En février 2026, le Sénégal et le Tchad ont opté pour une ligne dure, appliquant le principe du « service non fait ». À Dakar, des retenues sur salaires ont été opérées après des journées de grève, une décision assumée par l’exécutif pour dissuader la reconduction du mouvement et afficher une discipline budgétaire. Mais cette fermeté a déplacé le débat vers la légalité des sanctions, durcissant le bras de fer avec les syndicats.
À N’Djamena, la réponse a été plus frontale encore. Le gouvernement a suspendu les salaires de février des enseignants grévistes, en s’appuyant explicitement sur la loi encadrant le droit de grève dans les services publics. Une démonstration d’autorité qui vise à contenir la contestation, au risque d’alimenter un ressentiment durable dans un secteur déjà fragilisé.
À l’inverse, le Gabon a choisi une stratégie de désescalade. Le président de la transition, Brice Clotaire Oligui Nguema, a privilégié le dialogue et des signaux concrets de réparation administrative. La présence du chef de l’État dans des établissements scolaires et l’annonce de paiements transitoires, notamment pour des « sortants-écoles », visent à éviter l’enlisement du conflit et l’hypothèque d’une année scolaire.
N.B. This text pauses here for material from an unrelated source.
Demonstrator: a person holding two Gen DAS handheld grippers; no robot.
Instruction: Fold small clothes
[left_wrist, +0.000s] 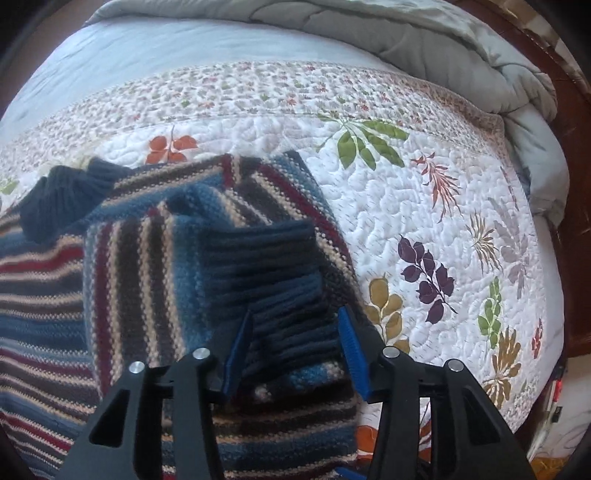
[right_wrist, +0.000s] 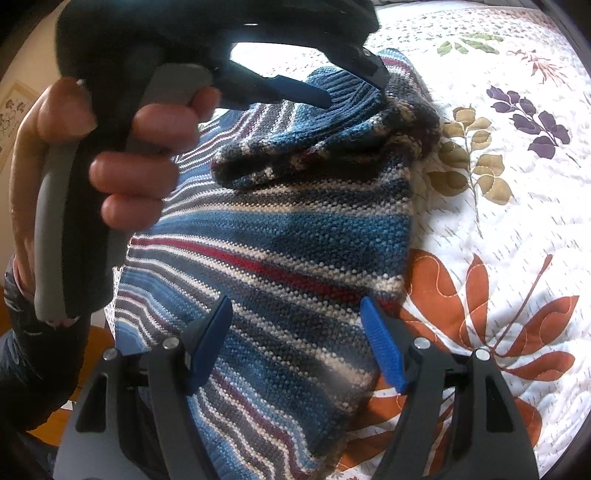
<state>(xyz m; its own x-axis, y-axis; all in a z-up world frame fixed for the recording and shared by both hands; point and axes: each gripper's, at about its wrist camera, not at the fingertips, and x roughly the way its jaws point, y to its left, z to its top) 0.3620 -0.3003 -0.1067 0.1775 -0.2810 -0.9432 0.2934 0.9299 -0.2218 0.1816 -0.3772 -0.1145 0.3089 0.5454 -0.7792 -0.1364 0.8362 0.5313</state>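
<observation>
One striped sweater (right_wrist: 280, 236) lies on the flowery quilt (right_wrist: 517, 206) of a bed, and it is the thing to fold. It sits right under both grippers. It is thick knit wool, so it looks soft and floppy. I think it is light, and it will bend and sag when lifted. It will not break. It should not slip much, because the knit is bumpy and the blue pads can bite into it.

The left gripper (left_wrist: 295, 332) points down at the dark ribbed cuff (left_wrist: 266, 266) of a sleeve. Its jaws are about half open, with the cuff between them. From the other camera one blue pad seems to rest on the cuff, but I cannot tell if the jaws really pinch it. A hand (right_wrist: 122, 147) holds its grey handle.

The right gripper (right_wrist: 295, 339) hangs over the body of the sweater, near its right edge. Its jaws are wide open and hold nothing.

A good place to grab is a thick edge, like the cuff or the side edge, where layers bunch up. A grab in the flat middle would only pull up a little bump.

No words, tags or brand names can be read anywhere.
</observation>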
Cette approche repose sur un pari politique clair : asseoir l’autorité par l’apaisement plutôt que par la contrainte. Elle cherche à restaurer la confiance, préserver la paix sociale et renforcer une légitimité encore en construction. Mais ce choix reste exigeant. Sans résultats rapides et vérifiables, l’apaisement pourrait être perçu non comme une stratégie, mais comme un aveu de faiblesse.
Dans un contexte de tensions sociales persistantes, la comparaison entre fermeté budgétaire et désescalade politique illustre les arbitrages délicats auxquels sont confrontés les États africains face à la crise de l’école publique.